(Exercise prompt):
Go through the records below and return each line that has "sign" in it.

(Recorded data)
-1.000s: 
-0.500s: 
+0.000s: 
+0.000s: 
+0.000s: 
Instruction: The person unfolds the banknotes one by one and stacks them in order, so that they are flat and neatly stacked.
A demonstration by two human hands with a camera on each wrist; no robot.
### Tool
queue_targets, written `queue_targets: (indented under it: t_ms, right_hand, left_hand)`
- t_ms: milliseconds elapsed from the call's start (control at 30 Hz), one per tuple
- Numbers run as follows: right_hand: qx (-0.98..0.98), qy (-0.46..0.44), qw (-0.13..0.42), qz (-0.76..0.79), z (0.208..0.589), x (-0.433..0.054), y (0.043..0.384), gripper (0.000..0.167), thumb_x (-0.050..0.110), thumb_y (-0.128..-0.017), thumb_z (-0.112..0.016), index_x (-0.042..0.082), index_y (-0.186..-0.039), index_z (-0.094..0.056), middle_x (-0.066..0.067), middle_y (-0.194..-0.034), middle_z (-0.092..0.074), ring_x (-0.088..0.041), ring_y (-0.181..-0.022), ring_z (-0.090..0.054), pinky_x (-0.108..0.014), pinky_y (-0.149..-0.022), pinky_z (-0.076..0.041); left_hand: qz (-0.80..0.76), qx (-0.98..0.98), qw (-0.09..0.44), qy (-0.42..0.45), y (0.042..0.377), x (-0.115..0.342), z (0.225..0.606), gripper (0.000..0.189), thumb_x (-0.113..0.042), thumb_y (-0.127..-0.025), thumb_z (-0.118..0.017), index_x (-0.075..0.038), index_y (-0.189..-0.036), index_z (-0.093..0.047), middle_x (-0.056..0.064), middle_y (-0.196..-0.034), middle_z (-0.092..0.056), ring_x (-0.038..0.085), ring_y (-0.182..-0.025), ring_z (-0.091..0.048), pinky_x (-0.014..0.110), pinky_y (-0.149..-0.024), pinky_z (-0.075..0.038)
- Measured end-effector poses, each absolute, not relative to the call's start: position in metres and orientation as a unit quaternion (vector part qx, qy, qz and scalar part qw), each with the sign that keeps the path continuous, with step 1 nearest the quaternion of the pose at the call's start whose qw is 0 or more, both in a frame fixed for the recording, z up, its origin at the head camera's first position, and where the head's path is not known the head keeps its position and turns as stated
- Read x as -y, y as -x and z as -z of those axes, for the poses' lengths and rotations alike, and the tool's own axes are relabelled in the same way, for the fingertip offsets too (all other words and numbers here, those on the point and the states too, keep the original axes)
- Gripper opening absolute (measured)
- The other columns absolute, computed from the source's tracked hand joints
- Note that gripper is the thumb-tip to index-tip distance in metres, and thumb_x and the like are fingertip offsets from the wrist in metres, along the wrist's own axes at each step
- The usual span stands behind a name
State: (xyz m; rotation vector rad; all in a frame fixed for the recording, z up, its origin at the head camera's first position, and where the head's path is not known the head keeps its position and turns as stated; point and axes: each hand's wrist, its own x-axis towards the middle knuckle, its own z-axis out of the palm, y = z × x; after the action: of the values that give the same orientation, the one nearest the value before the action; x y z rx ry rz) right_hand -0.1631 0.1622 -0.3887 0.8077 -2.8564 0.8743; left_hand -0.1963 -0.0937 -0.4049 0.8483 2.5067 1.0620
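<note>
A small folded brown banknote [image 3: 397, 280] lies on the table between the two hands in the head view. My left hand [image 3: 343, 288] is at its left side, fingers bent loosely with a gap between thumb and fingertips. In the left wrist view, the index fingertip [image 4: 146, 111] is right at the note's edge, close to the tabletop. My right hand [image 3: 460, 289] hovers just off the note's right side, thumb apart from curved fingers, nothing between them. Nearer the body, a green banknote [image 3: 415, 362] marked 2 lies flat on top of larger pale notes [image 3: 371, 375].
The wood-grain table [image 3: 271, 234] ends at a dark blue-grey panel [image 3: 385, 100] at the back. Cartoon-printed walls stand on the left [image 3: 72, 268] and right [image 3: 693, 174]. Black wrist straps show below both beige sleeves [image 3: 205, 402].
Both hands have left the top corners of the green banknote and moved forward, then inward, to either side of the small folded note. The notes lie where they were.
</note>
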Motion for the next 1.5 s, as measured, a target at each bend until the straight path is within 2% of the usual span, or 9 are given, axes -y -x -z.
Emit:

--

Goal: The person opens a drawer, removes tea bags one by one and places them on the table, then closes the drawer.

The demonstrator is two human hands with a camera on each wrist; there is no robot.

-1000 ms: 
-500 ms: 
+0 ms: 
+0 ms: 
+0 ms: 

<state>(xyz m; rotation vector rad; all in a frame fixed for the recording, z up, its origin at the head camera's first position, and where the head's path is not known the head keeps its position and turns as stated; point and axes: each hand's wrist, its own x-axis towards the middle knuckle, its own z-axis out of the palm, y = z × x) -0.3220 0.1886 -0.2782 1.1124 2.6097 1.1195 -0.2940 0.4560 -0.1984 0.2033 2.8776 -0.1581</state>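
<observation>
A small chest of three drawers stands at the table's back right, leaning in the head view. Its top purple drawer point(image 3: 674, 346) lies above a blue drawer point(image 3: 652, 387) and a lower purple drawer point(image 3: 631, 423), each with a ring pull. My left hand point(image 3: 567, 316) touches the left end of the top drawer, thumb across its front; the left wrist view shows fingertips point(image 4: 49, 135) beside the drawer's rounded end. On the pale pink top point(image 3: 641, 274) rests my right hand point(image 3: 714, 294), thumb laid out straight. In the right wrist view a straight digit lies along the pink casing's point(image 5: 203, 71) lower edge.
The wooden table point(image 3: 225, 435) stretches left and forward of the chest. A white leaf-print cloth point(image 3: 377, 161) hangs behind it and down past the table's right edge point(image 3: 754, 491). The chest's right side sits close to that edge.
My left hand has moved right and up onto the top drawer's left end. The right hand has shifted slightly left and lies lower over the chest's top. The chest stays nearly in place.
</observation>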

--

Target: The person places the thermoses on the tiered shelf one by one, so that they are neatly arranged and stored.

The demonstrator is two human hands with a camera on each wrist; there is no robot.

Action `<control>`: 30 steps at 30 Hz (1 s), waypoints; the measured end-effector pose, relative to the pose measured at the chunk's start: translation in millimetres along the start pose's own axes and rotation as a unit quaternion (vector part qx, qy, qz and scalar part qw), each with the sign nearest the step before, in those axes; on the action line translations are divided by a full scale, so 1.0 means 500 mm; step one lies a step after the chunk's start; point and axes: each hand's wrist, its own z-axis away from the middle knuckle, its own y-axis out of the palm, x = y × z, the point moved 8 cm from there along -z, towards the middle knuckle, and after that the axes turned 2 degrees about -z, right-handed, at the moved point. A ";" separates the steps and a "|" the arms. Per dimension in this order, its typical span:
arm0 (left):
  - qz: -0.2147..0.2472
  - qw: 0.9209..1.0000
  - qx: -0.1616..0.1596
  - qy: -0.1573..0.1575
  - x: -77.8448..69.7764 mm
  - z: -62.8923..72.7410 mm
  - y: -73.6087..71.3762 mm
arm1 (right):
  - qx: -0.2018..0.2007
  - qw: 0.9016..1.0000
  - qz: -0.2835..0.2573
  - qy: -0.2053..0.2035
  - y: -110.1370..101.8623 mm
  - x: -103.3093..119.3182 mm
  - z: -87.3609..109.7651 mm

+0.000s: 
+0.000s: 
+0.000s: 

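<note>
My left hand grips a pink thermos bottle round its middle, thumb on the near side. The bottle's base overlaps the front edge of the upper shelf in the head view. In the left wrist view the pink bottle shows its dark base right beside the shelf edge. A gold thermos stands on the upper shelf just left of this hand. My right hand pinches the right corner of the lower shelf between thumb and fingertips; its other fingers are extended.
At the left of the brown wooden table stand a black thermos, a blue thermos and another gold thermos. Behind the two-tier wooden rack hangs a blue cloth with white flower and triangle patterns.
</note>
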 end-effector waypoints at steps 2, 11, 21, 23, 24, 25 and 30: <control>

(Result below):
- Measured end-effector poses, each absolute, not relative to the call's start: position in metres and orientation as a unit quaternion (vector part qx, qy, qz and scalar part qw), each with the sign that keeps the path continuous, with step 1 nearest the quaternion of the pose at the call's start whose qw is 0 or more, both in a frame fixed for the recording, z up, its origin at the head camera's first position, and where the head's path is not known the head keeps its position and turns as stated
Action `<control>`: 30 steps at 30 Hz (1 s), waypoints; the measured end-effector pose, relative to the pose measured at the chunk's start: translation in millimetres along the start pose's own axes and rotation as a unit quaternion (vector part qx, qy, qz and scalar part qw), each with the sign nearest the step before, in those axes; on the action line translations are divided by a full scale, so 1.0 means 500 mm; step one lies a step after the chunk's start; point and axes: each hand's wrist, its own z-axis away from the middle knuckle, its own y-axis out of the palm, x = y × z, the point moved 8 cm from there along -z, towards the middle knuckle, and after that the axes turned 2 degrees about -z, right-handed, at the moved point. A ";" separates the steps and a "|" the arms. Per dimension in this order, its typical span:

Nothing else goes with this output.